On Thu, 31 Mar 2005 07:59:45 -0600, Rusty Mase opined:

On Thu, 31 Mar 2005 05:49:22 GMT, jOhN
wrote:

"Buddhism, from its inception, enjoined treating all animals with
kindness and compassion as well as required the observance of a
vegeterian diet cannot be denied.


One of the groups espousing Buddhism are the Janists and as I recall
they extend this reverence for life to both plants and animals. In
their view, reincarnation can be in the form of both plants and
animals. So it is possible to be reincarnated as a turnip and,
egads!, end up in the produce section of your local super market.
Janists are thus relegated to finding their sustenance in the trash
can. It is not their fault that discarded food was prepared from a
living organism. Something like that, but I probably put some western
influence in the interpretation.

As gardeners, we are involved in growing plants. Many garden
vegetables and fruits have been genetically modified by selecting for
suitable food production and we end up creating real genetic
monstrosities like broccoli. Then we go out and eliminate a nice
native prairie and replace it with monocultures of these genetic
aberrations, then decapitate them when mature and haul them off, still
alive, to the local market where they are displayed, fatally injured,
waiting for someone to haul them off, cut them up, possibly boil them,
and eat them.

I have always been at a loss as to why this scenario is acceptable but
raising and then killing a chicken for food is not acceptable. It is
based on the fallible concept of "sentience", the human sense that a
living organisms mentally responds to you. The less you sense this
capacity to respond, the less you grant an organism the right to be
revered. This argument seems a little too self-serving to me and I
have always had difficulty conversing with people who espouse a more
or less religious view of vegetarianism.

As gardeners we are better off revering everything, whether we
considering it to be alive or not.

Rusty Mase


I assure you my Buddhist Teacher is an ordained Nun and she eats meat. Not
all
Buddhists are vegetarians. It is believed that the animal is already dead,
so
eat it, but say mantras and make offerings before eating it is always nice to
do.

If you don't believe, that's okay. Buddhism is the only "religion" which
does
not tell us to take Buddha's word for anything. He always said to go out
and
check for ourselves. It all works for me.

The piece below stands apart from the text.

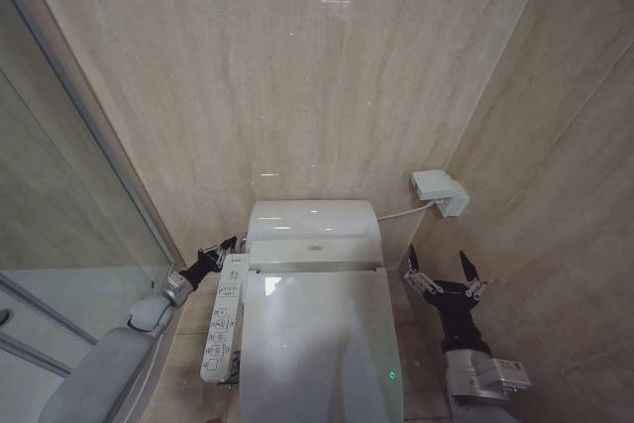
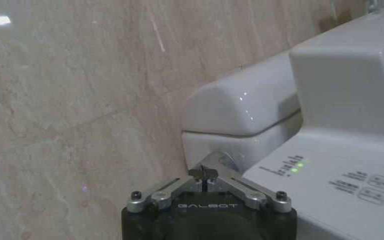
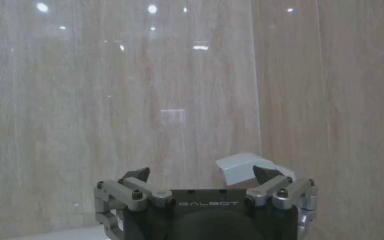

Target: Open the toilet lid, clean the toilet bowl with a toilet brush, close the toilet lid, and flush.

We are always killing things every second of every minute. We breath
organisms
in and out always. We walk, crushing sentient beings with each step,
wherever
we walk. Serious Buddhist practitioners do purification practices to
eliminate
those karmic seeds from ever ripening.

I don't say you should believe in Buddhist philosophy, but I do say that
hatred
is so unkind and celebrating the death of any living thing is awful, IMO.

Victoria


Victoria dear, I think you took his comment out of context. ;-)
I personally found it to be humourous and I think he meant it to be such!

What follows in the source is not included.